Das Abendteuer fing in Jinan schon an. Auf meinem Ticket stand Sifeng und nicht Qingdao, angeblich ist das aber so richtig. Als ich in Qingdao, Sifeng ankomme sehe ich bald was es damit auf sich hat. Derzeit ist der ganze Nordosten im Olympiafieber und Qingdao ist Austragungsort für die Segelwettbewerbe. Ist doch logisch das die dann einen neuen Bahnhof brauchen. Und in china werden nur ganze Sachen gemacht. Dort wo eigentlich der Hauptbahnhof von Qingdao ist gähnt derzeit noch ein riesiges Loch. Sifeng ist ein Vorortbahnhof und heillos überfordert mit den ganzen Reisenden.
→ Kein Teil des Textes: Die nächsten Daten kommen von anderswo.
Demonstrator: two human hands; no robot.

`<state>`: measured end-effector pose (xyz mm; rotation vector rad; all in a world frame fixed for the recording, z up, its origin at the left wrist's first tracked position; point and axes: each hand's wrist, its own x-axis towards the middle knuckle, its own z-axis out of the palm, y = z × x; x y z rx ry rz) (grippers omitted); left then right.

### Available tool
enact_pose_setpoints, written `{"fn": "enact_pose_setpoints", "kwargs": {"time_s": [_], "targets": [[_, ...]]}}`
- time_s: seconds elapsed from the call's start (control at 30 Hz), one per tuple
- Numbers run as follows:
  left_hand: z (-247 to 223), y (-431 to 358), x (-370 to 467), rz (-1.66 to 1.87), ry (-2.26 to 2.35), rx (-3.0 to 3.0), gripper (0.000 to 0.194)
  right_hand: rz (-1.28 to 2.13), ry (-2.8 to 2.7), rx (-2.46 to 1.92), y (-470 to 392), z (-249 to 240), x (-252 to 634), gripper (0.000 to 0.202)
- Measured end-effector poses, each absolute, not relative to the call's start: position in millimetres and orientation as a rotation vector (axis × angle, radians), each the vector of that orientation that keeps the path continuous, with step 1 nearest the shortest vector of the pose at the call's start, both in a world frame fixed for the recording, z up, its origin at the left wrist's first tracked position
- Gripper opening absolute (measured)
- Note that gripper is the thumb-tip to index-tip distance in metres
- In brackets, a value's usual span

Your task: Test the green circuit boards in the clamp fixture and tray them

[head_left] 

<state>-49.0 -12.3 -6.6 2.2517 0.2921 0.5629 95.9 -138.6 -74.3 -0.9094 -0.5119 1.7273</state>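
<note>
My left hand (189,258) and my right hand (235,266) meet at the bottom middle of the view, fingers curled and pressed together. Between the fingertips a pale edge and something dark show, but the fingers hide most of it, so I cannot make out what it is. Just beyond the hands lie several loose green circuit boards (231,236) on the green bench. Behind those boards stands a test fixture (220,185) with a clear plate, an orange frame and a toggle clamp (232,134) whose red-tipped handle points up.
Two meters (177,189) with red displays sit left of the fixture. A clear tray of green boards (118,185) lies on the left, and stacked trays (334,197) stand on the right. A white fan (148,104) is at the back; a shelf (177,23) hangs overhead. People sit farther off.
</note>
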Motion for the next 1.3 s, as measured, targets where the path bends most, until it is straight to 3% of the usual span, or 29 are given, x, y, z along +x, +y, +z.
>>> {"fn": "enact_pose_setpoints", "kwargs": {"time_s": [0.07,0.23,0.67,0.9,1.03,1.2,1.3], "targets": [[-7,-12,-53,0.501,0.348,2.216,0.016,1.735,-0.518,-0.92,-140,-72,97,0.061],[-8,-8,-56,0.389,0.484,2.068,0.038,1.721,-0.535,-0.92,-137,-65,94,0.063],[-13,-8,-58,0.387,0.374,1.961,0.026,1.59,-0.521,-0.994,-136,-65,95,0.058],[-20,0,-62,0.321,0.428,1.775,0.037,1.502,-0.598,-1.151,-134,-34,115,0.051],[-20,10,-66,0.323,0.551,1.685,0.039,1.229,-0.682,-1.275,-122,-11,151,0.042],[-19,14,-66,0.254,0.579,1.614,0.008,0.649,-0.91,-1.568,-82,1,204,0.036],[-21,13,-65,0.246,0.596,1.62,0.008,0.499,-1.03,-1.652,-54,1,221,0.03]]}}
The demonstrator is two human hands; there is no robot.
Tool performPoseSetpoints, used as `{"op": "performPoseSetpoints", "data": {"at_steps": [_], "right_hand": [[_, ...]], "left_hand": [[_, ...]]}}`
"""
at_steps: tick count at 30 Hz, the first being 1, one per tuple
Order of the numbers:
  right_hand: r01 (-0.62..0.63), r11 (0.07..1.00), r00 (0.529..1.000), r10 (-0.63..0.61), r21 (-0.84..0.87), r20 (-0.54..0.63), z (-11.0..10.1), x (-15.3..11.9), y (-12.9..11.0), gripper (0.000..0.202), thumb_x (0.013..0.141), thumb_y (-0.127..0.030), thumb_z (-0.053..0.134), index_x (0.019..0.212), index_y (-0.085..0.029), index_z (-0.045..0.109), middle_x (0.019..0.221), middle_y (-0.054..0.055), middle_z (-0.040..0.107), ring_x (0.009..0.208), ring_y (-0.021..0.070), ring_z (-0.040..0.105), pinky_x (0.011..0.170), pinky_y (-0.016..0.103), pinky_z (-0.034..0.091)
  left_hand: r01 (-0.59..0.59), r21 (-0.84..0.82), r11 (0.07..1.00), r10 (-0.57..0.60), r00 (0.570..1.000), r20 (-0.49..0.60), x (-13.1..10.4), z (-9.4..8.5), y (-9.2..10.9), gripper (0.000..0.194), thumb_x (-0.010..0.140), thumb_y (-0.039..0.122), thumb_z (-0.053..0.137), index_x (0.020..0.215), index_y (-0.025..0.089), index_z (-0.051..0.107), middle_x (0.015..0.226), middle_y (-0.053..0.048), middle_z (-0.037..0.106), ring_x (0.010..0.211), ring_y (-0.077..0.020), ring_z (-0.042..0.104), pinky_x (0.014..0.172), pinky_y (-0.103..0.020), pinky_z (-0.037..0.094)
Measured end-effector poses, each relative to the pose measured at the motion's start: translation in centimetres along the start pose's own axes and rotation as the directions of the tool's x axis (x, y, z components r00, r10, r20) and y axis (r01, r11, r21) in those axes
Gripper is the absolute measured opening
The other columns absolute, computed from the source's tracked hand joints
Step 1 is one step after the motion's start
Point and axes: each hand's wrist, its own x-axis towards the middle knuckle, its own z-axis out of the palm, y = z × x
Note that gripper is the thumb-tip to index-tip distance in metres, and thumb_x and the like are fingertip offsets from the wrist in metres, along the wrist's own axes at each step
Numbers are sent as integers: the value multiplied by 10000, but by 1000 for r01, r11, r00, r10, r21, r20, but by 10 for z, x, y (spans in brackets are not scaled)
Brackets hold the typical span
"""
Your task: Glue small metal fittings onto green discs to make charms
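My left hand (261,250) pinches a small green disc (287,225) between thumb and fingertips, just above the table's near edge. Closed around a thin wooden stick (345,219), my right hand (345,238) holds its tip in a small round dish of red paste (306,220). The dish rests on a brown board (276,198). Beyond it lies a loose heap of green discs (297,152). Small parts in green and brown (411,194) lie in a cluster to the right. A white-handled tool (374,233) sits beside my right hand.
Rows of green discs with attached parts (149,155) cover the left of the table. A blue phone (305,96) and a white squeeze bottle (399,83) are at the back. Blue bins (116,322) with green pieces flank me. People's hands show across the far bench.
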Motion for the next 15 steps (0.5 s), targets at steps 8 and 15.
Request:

Qingdao ist eine Mischung aus deutschen Kolonialüberresten, hässlichen chinesischen Hochhäusern wie man sie in China überall findet und den neuen Versuchen im alten angedeutschten Stil zu bauen. In zweieinhalb Tagen habe ich genug Zeit um mir so ziemlich alles anzusehen. Qingdao lädt ein zu Fuß erkundet zu werden. Auch wenn die Stadt auf lauter kleinen Hügeln gebaut ist kann man alles sehr schnell erreichen. Strand, kath. und ev. Kirche, Underwaterworld, Tsingtao-Brauerei, und die unzähligen Aussichtsmöglichkeiten auf jedem Hügel. Allerdings sollte man Qingdao im Sommer besuchen, wenn man kein Freund von kaltem Seewind ist. Der Winter ist wirklich nur für erfahrende Küstenbewohner zu empfehlen.

Dann im Schlafwagen weiter nach Zhengzhou. Wenn ich nicht gerade in den Shaolintempel gehen wollen würde, könnte ich sofort in den Zug weiter nach Xi’an steigen. Zhengzhou ist alles andere als eine attraktive Stadt. Laut, dreckig, hektisch und so gar nicht nach meinem Geschmack. Das Hotel welches ich ausgewählt habe wurde vom Reiseführer ‚LET’S GO’ empfohlen. Allerdings sollte man wirklich den Rat befolgen und nach einem Zimmer nach hinten raus fragen. So habe ich zwei sehr unruhige Nächte. Das kommt davon wenn man nicht hören will ;-)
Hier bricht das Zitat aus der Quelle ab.